BNI = Barf Nausea Insanity
I have been moping around the office all day.
Like a small child.
Why is there a flea buzzing around my face right now.
I’LL KILL YOU, FLEA!
Flea doesn’t get it.
I had a disastrous Monday. A tense Tuesday. A nauseating Wednesday. And I would be on my way to recovery today, but nooooo, I had to go to BNI.
What is BNI all about, you may ask.
Well let me tell you.
BNI = Business Networking International. Sounds harmless enough. It’s not. Don’t be fooled.
Those who are members of BNI like to think they’re participating in a wonderful, well organized, very effective networking group of local business owners. They like to think they’re spending their once-weekly meetings conversing and gaining insight into strategies, marketing, and profiting. They would tell you their BNI meetings are an intrigal part of their business success.

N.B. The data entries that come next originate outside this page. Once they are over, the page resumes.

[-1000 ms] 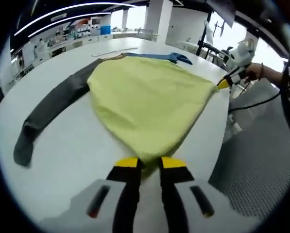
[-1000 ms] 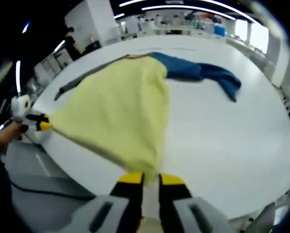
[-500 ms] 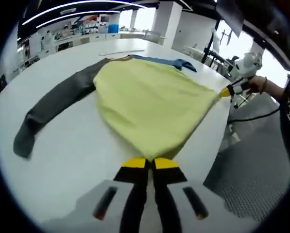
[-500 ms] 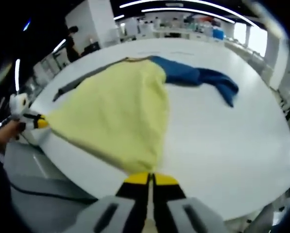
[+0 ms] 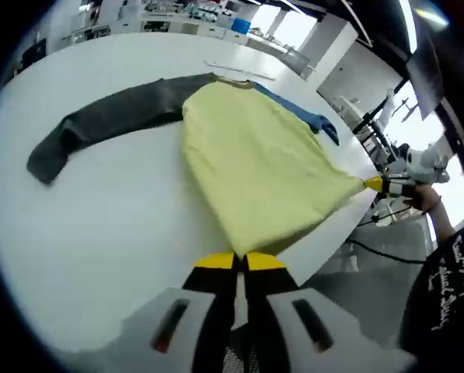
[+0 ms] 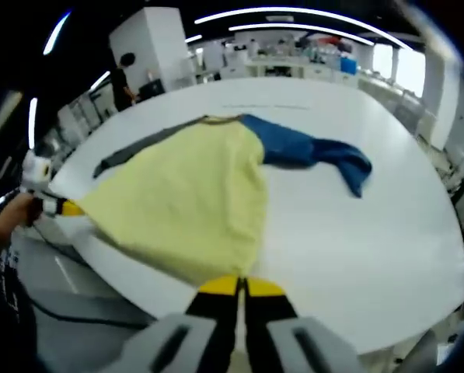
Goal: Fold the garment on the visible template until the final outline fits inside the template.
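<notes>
Both my claws (image 5: pixel 240 260) (image 6: pixel 240 286) stay clamped shut on the shirt (image 5: pixel 255 167) hem corners. I have drawn the hem nearer across the counter (image 5: pixel 99 217), stretching it flat; folding has yet to begin.

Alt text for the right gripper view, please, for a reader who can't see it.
The right gripper, jaws shut, pinches a bottom corner of a yellow garment spread on a white table. A blue sleeve lies to the right; the left gripper holds the other corner at the table's left edge.
</notes>
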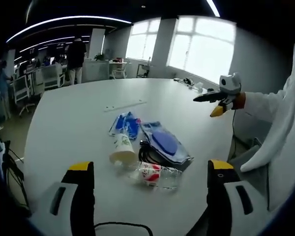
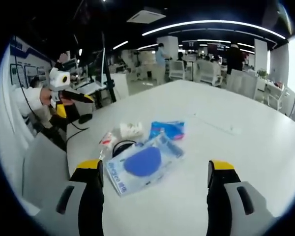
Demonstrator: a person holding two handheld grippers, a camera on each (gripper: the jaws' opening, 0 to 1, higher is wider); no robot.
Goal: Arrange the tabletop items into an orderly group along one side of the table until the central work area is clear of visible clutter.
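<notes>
Clutter's all bunched up in one little heap on the white worktop, nothing grabbed yet.

Pile has a paper cup on its side, a plastic bottle touching it, a black cable tucked under a clear bag with a blue thing inside, and a blue packet just behind. Left gripper hangs near the heap, jaws wide apart, holding nothing. Right gripper is the same: jaws spread wide, empty, hovering over the bag side of the pile.
</notes>
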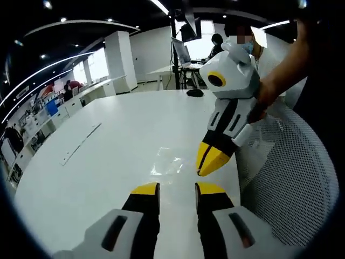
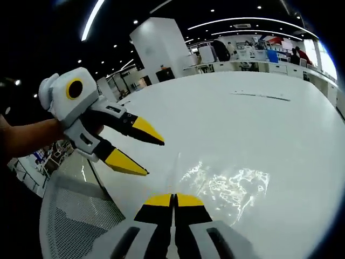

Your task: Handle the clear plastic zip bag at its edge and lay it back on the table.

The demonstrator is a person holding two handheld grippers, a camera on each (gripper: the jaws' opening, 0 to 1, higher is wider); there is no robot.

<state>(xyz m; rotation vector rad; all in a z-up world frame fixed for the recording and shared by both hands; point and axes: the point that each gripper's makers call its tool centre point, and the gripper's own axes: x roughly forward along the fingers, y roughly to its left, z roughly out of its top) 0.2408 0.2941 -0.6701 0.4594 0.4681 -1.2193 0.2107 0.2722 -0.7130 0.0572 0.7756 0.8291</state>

Two of my co-workers are members of separate BNI groups. This morning I was sent as a “substitute” to one of these meetings. It was my FIFTH time substituting in the past month. What my co-workers do not realize is that no, it’s not o.k. to use Lindsey as their BNI substitute whenever they are simply too busy and can’t make it. Lindsey has this issue with giving presentations. It does not matter that the presentation is only a 45-second introduction of oneself and one’s company and one’s ideal referral at the beginning of the meeting, Lindsey can hardly give a FIVE second presentation without wanting to die. Lindsey has a terrible history with this stuff. Lindsey has written many a blog about her social phobia rediculousness. Don’t they know this?
BNI to outsiders like me is a weekly excuse for the community extroverts who love mingling and presenting and public everything to get together and get their extrovertedness out of their system. It’s a chance for them to feel important and glow at the testimonies about them from others and lavish in the swapping of names and numbers. Barf.
I have been humiliated in one too many BNI 45-second presentations. I have choked up, teared up, shaken up, and brain-freezed up in front of all those extroverted eyes. And I went through it again this morning. I hate BNI.
And that is why I have been moping around the office.